Archbishop Gonzalez. I would like to begin my answer with the quotation from the Book of the Acts of the Apostles: “”We must obey God rather than men.” (Acts 5:29). The Compendium of the Social Doctrine of the Church points out, in regard to the right of conscientious objection, that: “The citizen is not bound in conscience to follow the prescriptions of the civil authorities if the latter are contrary to the exigencies of the moral order, to people’s fundamental rights or to the teachings of the Gospel. Unjust laws place the morally upright person before dramatic problems of conscience: when they are called to collaborate in morally illicit actions; they have the obligation to refuse.” (n. 399). As can be deduced, it is not optional to disobey an unjust law, it is a moral imperative. That is, it is immoral to obey it.

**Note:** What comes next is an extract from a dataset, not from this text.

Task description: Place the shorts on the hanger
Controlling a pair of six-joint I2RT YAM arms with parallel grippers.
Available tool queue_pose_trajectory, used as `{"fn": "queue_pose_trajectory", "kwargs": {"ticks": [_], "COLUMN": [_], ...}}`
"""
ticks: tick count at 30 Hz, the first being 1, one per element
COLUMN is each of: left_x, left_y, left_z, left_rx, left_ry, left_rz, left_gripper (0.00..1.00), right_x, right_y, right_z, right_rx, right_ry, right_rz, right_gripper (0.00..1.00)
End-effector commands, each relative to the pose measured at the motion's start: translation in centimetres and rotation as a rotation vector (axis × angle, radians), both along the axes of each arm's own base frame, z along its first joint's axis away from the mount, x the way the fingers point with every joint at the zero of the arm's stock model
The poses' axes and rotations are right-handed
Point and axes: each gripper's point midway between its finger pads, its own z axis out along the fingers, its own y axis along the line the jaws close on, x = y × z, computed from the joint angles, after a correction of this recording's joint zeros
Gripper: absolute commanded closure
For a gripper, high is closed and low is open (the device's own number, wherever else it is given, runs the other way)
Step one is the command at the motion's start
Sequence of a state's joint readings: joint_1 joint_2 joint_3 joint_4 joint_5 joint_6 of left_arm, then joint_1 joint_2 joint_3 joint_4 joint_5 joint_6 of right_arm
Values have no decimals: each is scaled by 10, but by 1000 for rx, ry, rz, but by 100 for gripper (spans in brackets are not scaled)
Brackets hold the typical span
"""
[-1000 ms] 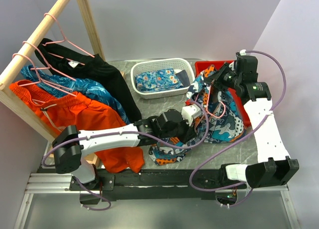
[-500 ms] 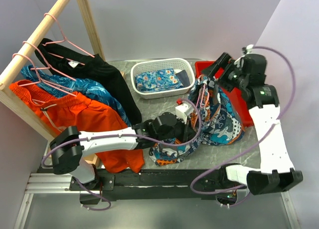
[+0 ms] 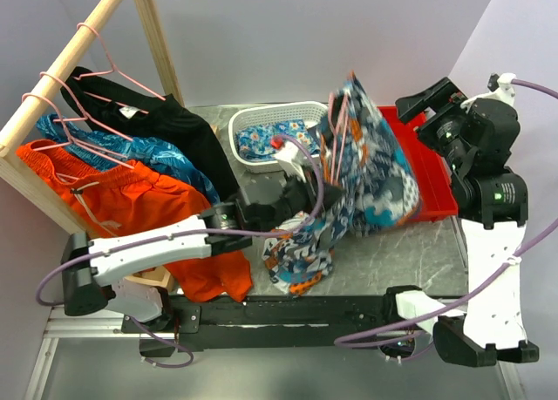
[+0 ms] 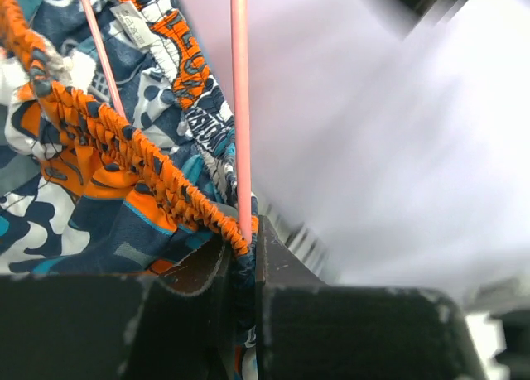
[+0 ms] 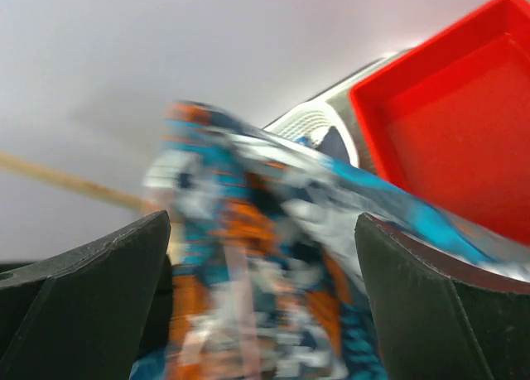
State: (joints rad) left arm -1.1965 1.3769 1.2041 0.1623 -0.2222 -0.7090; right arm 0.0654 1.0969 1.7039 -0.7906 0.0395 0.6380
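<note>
The shorts [image 3: 366, 169], patched in orange, teal, navy and white, hang lifted above the table's middle, their lower end trailing on the tabletop. The pink wire hanger [image 3: 336, 130] runs up through their waistband. My left gripper [image 3: 316, 191] is shut on the orange gathered waistband [image 4: 166, 190] together with the hanger wire [image 4: 240, 107], pinched at the jaw tips [image 4: 243, 231]. My right gripper [image 3: 429, 99] stands open at the upper right, apart from the fabric. In the right wrist view the shorts [image 5: 273, 256] appear blurred beyond the wide-apart fingers [image 5: 83, 272].
A wooden rack [image 3: 61, 64] at the left carries pink hangers with black, blue leafy and orange garments. A white basket [image 3: 261, 112] with blue floral cloth sits at the back. A red bin [image 3: 427, 173] lies at the right, under my right gripper.
The right gripper opened, let go of the shorts and drew back to the right. The left arm raised the shorts and hanger off the table.
</note>
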Motion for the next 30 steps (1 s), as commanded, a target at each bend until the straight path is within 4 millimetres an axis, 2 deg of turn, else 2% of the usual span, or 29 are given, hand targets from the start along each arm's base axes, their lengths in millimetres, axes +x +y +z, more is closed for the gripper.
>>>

The Church cannot collaborate with such practices which, although they are permitted by positive law, are contrary to divine law. The Church cannot preach one thing and do another. She cannot say that the use of contraceptives is contrary to the moral law and then back medical plans that include coverage for contraceptives and sterilization services. To disobey a law, although it is unjust, can expose us to sanctions. Hopefully not, but if there is no other remedy, they are welcome. It will be an historic opportunity to give witness of our faith. Perhaps human courts will again become modern “Roman Circuses,” to which Christians will be taken to shed their blood and mix it with Our Lord’s. As in olden times, this would become the illustrious sign of credibility of the sons and daughters of the Church.

ZENIT: Do we know if the government is able to reconsider the HHS mandate?

Archbishop Gonzalez: The Obama Administration is firm in its position that private health plans must include in their coverage the sterilization of women, contraceptive pills approved by the FDA, including abortifacient pills, and that advice and education must be given to promote these badly called rights of women and adolescents.

ZENIT: What actions will the Church in the U.S. now take in this regard?

Archbishop Gonzalez: The Permanent Commission of the Conference of Catholic Bishops of the United States is pronouncing itself on the matter as the moment calls for it. By way of example, recently Cardinal Daniel DiNardo, president of the Pro-Life Activities Commission of the Conference of Bishops, sent a letter to the House of Representatives supporting the two measures mentioned earlier, Abortion Non-Discrimination Act (ANDA) and Respect for Right of Conscience, for the consideration of the House in relation to this matter.

ZENIT: What must be reinforced in the new generation of family education in the United States?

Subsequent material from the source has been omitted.